Part 6: By-products of Environmental Bureaucracy

Environmental bureaucrats have adopted creative means to expand their regulatory reach. The EPA’s billion-dollar legal settlement with heavy-duty diesel engine manufacturers illustrates that one new tool—regulation by litigation—appears to be incompatible with the agency’s mandate to improve environmental quality, argue Bruce Yandle and Andrew P. Morriss in chapter 17. Environmental protection isn’t advanced when agencies exaggerate their successes and obscure their failures, but the EPA has repeatedly distorted its performance in implementing the Clean Air Act, Craig Marxsen argues in chapter 18.

Part 7: Debating Market-Based Environmentalism

In chapters 19 and 20, Roy E. Cordato and P. J. Hill debate the merits of excise taxes, tradable permits, and other market-based tools intended to help rationalize environmental policy.

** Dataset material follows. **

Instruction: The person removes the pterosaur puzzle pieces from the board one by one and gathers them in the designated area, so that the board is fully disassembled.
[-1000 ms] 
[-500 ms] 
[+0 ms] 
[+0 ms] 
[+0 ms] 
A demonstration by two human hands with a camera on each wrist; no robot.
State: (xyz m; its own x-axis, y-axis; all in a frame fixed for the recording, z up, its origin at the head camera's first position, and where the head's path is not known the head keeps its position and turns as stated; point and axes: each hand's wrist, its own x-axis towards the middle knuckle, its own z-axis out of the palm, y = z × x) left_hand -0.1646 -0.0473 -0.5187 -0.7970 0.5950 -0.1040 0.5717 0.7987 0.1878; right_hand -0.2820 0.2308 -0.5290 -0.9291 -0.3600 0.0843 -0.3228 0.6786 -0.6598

Cordato argues that because such tools are designed to help regulators meet government-chosen goals, they fall far short of a truly market-based approach to environmental policy, which would rely on price signals, the enforcement of private-property rights, and the common law of trespass and nuisance. Hill replies that despite their obvious reliance on government goals, “market-based” policies that utilize incentives would bring us closer to adopting a genuine private-property rights approach.

Part 8: Environmental Philosophy

Re-Thinking Green concludes with critiques of two philosophical doctrines that promote environmental bureaucracy. In chapter 21 philosopher Loren Lomasky defends the automobile against the charge that it fosters social alienation and explains eloquently how cars help individuals direct the course of their own lives.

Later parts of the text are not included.